- EXERCISE BRIEF -
Write out the line that has "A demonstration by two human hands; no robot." in it, along with each line that comes after it until the listing ends, and add nothing.

Segment Open

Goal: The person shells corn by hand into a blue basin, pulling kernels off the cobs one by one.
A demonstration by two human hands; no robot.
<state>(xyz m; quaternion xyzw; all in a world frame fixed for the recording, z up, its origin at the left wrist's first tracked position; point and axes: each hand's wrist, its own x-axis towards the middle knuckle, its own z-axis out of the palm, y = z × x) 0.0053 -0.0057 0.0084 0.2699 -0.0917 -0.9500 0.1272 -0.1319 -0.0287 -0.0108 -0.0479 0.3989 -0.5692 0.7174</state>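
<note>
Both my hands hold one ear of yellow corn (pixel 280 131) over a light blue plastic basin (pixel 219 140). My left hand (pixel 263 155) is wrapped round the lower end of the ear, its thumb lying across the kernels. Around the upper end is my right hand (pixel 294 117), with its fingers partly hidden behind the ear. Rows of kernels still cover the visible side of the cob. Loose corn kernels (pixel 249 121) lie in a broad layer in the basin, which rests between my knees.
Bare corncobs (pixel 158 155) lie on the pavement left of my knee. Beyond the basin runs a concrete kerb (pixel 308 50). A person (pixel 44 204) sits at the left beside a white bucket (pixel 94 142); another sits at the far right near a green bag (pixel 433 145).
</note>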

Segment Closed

- EXERCISE ANSWER -
A demonstration by two human hands; no robot.
<state>(xyz m; quaternion xyzw; all in a world frame fixed for the recording, z up, its origin at the left wrist's first tracked position; point and axes: each hand's wrist, its own x-axis towards the middle knuckle, its own z-axis out of the palm, y = z × x) 0.0053 -0.0057 0.0084 0.2699 -0.0917 -0.9500 0.1272 -0.1319 -0.0287 -0.0108 -0.0479 0.3989 -0.5692 0.7174</state>
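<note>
Both my hands hold one ear of yellow corn (pixel 280 131) over a light blue plastic basin (pixel 219 140). My left hand (pixel 263 155) is wrapped round the lower end of the ear, its thumb lying across the kernels. Around the upper end is my right hand (pixel 294 117), with its fingers partly hidden behind the ear. Rows of kernels still cover the visible side of the cob. Loose corn kernels (pixel 249 121) lie in a broad layer in the basin, which rests between my knees.
Bare corncobs (pixel 158 155) lie on the pavement left of my knee. Beyond the basin runs a concrete kerb (pixel 308 50). A person (pixel 44 204) sits at the left beside a white bucket (pixel 94 142); another sits at the far right near a green bag (pixel 433 145).
</note>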

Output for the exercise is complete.